The purpose of the study is very interesting. From a technical point of view, the use of more and more complex regression techniques, even non-linear ones, and the use of a meaningful number of variables to compute temperature are interesting and the study seems to have a sound motivation. Its execution is well-planned and well-performed, the results robust.

However, the "purpose of the study/the authors’ intentions" are not stated clearly enough in the Abstract and Introduction. The Introduction sounds confusing at times, especially since it does not mention the importance of weather stations for the validation of regression methods, something that is at the core of this same study; only by reading the Methods paragraphs is a reader able to dissipate this ambiguity. Although the Mongolian Ta maps and the final results are a nice addition to the paper, the core of the study seems to be the use of stations for training/validation of the two regression methods and their comparison, so if my understanding is correct it needs to be emphasized more also in the Abstract. A more focused description of purposes and motivation is needed. And a more thorough depiction of the use of weather stations for the validation is needed. 

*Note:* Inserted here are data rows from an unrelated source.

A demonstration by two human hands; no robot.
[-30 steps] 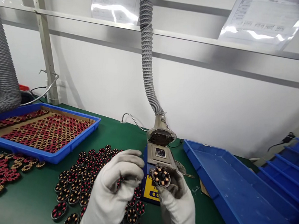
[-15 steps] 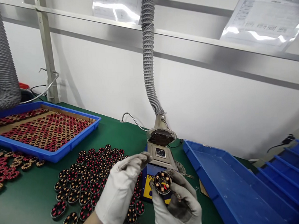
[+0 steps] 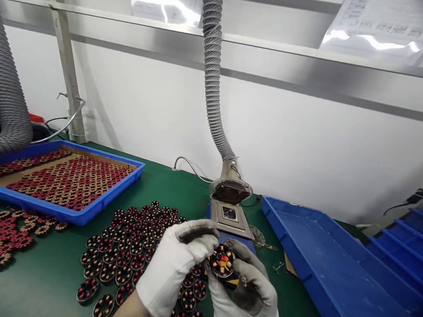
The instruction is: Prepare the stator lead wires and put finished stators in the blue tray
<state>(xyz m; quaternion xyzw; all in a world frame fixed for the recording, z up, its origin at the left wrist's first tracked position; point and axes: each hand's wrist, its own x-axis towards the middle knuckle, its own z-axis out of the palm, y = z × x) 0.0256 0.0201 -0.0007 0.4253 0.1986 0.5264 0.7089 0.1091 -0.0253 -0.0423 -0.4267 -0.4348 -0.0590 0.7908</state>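
Note:
My right hand, in a stained white glove, grips a small round motor stator by its rim. Copper-coloured coils ring its dark inside, and red lit digits show through its open middle. My left hand, also gloved, has curled fingers with the tips at the stator's upper left edge. Just behind both hands stands a solder pot with a metal top, its front mostly covered by the hands and stator. Many similar stators in metal rings lie on the green bench, left of and beneath my left hand.
A blue tray of red and tan stator cores stands at left, with loose cores before it. Over the pot hangs a fume hood on a grey hose. To the right lie a blue tray and stacked blue trays.
My left hand has come rightward and down to the stator, where its fingertips now meet the edge. My right hand has shifted slightly left with the stator. The view has tilted a little.

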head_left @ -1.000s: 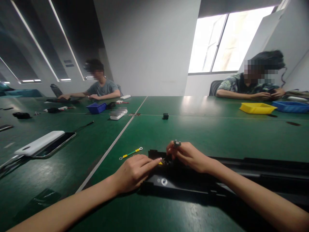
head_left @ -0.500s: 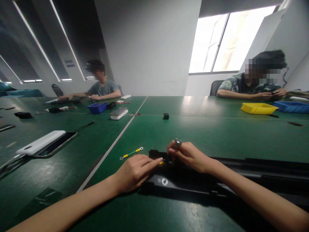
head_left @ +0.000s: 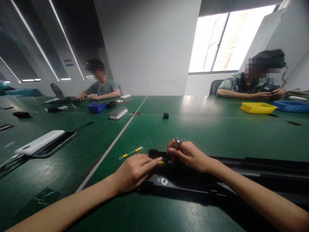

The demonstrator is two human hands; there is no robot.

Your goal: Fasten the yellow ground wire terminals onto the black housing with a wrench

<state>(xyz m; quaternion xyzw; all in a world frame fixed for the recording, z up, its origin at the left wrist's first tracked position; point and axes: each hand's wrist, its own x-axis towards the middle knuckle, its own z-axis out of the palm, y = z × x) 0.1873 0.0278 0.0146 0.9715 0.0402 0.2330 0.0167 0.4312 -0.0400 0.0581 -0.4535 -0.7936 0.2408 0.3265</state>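
Observation:
A long black metal housing (head_left: pixel 183 190) lies on the green table, running off to the right. My right hand (head_left: pixel 184 154) is closed round a metal wrench (head_left: pixel 178 142), its open jaw pointing up and its lower end down in the housing. My left hand (head_left: pixel 135 169) rests over the housing's left end, index finger stretched to a small yellow piece (head_left: pixel 161 163) beside the wrench's lower end. Its other fingers are curled down and partly hidden. A green wire with yellow sleeves and ring terminals (head_left: pixel 131 153) lies behind my left hand.
A phone (head_left: pixel 56 145) and a white power bank (head_left: pixel 40 141) with cables lie at left. Farther back are a small black cube (head_left: pixel 165 115), a blue bin (head_left: pixel 96 107) and a yellow tray (head_left: pixel 258 108). Two people sit across the table (head_left: pixel 205 129).
The wrench in my right hand has tilted slightly. My left hand has hardly moved. At the back left, the person's hand has drawn in toward the body.

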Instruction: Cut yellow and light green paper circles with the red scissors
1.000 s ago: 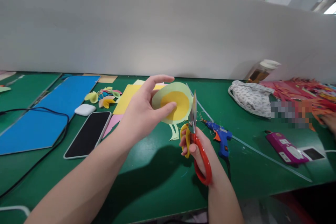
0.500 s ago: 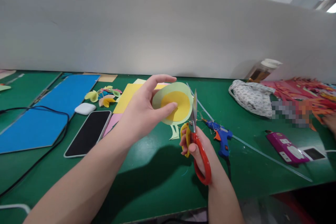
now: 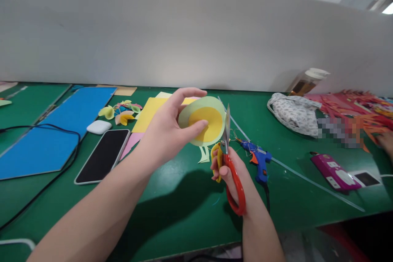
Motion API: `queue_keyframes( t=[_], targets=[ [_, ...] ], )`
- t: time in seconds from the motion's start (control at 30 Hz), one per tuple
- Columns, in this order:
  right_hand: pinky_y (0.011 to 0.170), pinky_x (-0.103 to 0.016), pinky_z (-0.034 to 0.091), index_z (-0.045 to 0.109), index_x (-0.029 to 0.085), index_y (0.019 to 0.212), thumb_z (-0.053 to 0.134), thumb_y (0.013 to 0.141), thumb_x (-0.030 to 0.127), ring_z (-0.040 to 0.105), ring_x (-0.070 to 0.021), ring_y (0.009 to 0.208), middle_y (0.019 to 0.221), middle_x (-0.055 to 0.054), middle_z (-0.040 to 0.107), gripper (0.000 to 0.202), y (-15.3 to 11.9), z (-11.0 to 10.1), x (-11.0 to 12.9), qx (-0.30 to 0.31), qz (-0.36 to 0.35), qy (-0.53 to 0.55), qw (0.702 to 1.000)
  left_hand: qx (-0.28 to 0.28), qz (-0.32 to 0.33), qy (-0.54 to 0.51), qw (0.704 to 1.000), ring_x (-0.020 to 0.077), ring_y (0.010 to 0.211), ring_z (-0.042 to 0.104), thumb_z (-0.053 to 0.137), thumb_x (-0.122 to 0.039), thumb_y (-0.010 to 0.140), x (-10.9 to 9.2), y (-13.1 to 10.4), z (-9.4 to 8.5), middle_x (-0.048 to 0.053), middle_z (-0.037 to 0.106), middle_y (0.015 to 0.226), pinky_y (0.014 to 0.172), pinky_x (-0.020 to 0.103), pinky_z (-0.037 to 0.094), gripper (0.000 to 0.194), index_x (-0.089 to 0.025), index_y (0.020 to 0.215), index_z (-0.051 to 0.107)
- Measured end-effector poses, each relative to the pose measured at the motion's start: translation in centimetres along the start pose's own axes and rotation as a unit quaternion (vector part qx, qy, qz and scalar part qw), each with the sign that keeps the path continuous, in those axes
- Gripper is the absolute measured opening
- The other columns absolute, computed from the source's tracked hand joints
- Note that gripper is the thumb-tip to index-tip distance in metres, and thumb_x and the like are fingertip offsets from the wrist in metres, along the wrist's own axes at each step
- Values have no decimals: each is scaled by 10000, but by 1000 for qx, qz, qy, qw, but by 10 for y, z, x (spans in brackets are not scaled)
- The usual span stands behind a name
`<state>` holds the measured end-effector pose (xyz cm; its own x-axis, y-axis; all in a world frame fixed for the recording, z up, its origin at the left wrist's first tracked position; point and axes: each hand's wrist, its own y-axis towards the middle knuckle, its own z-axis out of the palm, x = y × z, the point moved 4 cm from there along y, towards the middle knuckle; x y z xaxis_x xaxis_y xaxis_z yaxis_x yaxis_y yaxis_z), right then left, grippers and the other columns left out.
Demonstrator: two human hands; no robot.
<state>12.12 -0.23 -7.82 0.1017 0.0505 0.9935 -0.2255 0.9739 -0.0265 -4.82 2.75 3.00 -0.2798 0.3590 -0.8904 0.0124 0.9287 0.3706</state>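
Note:
My left hand [image 3: 172, 125] pinches a pale green paper round [image 3: 217, 106] with a yellow circle [image 3: 215, 125] on it, its thumb lying on the yellow. Red-handled scissors [image 3: 236, 188] are in my right hand [image 3: 231, 172], blades pointing up at the right edge of the round. My right fingers also hold something yellow [image 3: 219, 161], perhaps a folded paper piece or another part of the handle; I cannot tell which. Below the round, a small pale green cut piece [image 3: 203, 154] shows. Behind my left hand lies yellow paper [image 3: 147, 112].
A blue glue gun [image 3: 260, 161] and clear stick [image 3: 319, 188] lie right of my hands. Left are a phone [image 3: 103, 156], white case [image 3: 99, 127], paper flowers [image 3: 123, 114], blue board [image 3: 46, 139] and black cable. Farther right are a cloth bag [image 3: 293, 114], jar, purple pack and another person's hand.

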Motion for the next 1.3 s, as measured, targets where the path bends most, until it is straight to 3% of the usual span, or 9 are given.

Check for instance Line 87: “The performance of STRK to predict Ta from MODIS LST products was compared with the performance of the linear regression model”; after this line, the authors talk about RMSEs, but it’s not clear what they have been compared to. We are talking basically about validation studies that compare the performance of different regression methods to build TA from LST, but what are they compared to? Station data, I guess, otherwise what would you compare error against? This is not clear in the text, and the introduction in general gives a skewed impression of what you are trying to achieve.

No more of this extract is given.